WHAT YOU SHOULD DO:
Show the lines below where "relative" occurs.

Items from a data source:

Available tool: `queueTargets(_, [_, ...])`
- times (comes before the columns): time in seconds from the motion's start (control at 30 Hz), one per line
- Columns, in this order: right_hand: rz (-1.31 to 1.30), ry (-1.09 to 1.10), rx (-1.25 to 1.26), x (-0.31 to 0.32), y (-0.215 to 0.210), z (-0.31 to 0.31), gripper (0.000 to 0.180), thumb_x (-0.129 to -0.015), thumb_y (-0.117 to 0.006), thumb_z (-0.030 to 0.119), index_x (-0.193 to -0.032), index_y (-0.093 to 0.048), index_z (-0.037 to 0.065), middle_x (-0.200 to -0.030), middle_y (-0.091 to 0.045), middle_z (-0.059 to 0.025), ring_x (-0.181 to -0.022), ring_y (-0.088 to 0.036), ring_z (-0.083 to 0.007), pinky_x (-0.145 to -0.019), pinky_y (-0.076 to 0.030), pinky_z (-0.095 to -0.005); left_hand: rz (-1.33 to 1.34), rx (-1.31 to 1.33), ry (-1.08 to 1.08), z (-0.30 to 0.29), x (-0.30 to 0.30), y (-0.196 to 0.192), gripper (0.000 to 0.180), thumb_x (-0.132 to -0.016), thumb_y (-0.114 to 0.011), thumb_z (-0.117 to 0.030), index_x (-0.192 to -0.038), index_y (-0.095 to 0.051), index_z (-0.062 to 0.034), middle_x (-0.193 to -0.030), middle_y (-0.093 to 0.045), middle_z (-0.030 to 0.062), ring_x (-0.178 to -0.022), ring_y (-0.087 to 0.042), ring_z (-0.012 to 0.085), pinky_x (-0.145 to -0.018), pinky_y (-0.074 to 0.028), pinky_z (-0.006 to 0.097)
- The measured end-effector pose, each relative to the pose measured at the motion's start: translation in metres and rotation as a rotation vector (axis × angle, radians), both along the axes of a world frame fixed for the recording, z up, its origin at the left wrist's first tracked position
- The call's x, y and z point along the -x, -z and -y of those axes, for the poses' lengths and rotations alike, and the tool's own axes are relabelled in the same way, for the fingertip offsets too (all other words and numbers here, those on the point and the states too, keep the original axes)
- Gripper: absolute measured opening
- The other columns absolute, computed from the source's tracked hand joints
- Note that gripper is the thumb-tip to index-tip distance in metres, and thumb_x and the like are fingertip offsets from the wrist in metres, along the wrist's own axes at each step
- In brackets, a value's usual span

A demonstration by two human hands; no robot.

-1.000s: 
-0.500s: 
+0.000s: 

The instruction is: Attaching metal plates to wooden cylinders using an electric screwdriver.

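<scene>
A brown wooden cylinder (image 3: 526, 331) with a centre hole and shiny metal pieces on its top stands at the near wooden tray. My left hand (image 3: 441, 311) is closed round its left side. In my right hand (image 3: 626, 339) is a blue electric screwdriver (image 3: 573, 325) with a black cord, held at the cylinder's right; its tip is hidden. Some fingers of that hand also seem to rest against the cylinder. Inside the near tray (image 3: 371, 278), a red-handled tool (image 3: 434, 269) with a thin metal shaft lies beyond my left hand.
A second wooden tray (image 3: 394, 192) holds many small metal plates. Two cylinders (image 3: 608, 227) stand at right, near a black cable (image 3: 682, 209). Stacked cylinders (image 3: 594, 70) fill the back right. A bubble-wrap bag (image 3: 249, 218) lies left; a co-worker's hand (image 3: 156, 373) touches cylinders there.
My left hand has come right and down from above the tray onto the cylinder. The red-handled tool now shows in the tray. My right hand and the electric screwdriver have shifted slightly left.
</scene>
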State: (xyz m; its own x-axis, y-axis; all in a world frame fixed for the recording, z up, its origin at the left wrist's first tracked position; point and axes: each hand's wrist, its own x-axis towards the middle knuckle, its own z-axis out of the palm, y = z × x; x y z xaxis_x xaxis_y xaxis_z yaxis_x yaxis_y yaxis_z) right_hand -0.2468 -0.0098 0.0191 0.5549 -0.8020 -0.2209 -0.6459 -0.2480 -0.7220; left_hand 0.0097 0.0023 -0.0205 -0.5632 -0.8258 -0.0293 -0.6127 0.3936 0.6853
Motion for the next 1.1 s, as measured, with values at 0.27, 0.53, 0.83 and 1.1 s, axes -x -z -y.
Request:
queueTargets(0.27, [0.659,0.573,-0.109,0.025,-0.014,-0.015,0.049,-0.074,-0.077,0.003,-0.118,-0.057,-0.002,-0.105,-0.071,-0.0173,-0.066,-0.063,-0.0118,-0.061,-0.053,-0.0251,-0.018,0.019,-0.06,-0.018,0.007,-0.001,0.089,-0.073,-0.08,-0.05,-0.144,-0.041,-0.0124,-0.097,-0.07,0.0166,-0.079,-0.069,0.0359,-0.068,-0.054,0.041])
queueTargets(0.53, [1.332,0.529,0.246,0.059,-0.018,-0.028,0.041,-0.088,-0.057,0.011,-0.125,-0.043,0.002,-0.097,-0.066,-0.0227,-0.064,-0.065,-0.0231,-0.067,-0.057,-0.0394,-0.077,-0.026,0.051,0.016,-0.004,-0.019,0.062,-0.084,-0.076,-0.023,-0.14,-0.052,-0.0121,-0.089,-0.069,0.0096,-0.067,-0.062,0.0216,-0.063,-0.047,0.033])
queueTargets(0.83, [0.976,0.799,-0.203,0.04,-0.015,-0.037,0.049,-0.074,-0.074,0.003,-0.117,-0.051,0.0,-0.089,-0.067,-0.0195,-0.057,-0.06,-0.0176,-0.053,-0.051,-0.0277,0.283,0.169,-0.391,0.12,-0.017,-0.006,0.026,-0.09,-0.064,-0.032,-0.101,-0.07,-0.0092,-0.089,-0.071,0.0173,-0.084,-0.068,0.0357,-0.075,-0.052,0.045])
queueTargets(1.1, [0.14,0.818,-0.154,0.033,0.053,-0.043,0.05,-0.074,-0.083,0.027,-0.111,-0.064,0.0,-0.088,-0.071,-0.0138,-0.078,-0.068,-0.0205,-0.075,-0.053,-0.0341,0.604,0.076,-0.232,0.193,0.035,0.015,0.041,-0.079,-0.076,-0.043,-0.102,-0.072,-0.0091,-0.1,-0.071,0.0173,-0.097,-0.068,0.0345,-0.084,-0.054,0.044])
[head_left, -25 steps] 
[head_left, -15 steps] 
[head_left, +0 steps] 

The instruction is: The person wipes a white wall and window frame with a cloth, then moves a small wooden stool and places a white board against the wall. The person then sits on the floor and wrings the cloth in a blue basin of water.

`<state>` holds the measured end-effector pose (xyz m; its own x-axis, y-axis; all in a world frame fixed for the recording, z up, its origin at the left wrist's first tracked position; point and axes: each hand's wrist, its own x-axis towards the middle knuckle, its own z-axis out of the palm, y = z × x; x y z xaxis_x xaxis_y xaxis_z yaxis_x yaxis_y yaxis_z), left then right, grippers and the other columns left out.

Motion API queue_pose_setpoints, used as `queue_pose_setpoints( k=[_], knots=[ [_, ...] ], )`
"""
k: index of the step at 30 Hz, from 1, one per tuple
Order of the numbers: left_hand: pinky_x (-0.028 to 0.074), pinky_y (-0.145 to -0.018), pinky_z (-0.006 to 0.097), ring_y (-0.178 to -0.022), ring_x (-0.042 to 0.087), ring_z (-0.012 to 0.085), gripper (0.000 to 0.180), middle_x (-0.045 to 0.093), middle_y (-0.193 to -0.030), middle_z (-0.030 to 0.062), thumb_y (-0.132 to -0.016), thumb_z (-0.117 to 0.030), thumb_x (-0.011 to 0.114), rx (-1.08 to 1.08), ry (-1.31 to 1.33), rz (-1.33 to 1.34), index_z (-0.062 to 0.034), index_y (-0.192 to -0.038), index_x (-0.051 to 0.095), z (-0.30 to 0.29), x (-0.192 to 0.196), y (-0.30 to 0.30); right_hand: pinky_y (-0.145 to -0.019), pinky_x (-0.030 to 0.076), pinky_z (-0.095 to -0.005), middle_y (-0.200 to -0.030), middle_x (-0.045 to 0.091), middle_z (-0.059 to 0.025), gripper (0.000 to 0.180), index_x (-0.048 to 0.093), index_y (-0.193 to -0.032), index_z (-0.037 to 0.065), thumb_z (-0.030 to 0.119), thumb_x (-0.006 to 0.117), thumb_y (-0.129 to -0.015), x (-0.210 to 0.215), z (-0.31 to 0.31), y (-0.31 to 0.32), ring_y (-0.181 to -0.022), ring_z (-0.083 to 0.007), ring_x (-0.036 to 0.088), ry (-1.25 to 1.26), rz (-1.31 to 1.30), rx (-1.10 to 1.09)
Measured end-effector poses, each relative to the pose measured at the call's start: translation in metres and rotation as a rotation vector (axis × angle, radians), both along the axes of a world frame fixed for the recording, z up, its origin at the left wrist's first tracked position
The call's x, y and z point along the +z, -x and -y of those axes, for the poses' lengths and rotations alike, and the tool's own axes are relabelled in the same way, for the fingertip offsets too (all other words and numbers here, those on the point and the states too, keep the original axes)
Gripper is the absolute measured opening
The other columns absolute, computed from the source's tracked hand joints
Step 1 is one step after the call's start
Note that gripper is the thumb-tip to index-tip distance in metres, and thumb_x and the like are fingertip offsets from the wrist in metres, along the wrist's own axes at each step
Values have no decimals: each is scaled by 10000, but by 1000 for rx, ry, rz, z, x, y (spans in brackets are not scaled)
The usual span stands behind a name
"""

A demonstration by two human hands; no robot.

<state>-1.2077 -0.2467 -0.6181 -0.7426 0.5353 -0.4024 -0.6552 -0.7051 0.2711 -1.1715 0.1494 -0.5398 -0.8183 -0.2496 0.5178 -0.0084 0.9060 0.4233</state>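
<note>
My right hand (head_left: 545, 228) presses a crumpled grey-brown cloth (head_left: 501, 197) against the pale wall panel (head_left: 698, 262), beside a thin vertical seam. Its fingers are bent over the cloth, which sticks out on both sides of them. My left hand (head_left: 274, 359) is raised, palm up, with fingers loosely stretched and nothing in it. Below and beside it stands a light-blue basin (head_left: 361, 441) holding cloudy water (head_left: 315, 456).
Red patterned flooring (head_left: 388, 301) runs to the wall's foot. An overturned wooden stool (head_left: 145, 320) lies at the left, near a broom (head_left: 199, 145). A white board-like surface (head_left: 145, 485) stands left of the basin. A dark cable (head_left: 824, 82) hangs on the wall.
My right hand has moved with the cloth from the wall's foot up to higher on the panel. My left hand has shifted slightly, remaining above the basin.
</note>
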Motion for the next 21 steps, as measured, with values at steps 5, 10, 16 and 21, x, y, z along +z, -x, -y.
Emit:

RESPONSE AREA:
- The measured end-effector pose, each relative to the pose measured at the motion's start: translation in metres and rotation as a rotation vector (axis × angle, radians), both along the axes of a world frame fixed for the recording, z up, its origin at the left wrist's first tracked position
Measured end-effector poses, each relative to the pose measured at the call's start: translation in metres and rotation as a rotation vector (axis × angle, radians), both along the axes of a world frame fixed for the recording, z up, its origin at the left wrist's first tracked position

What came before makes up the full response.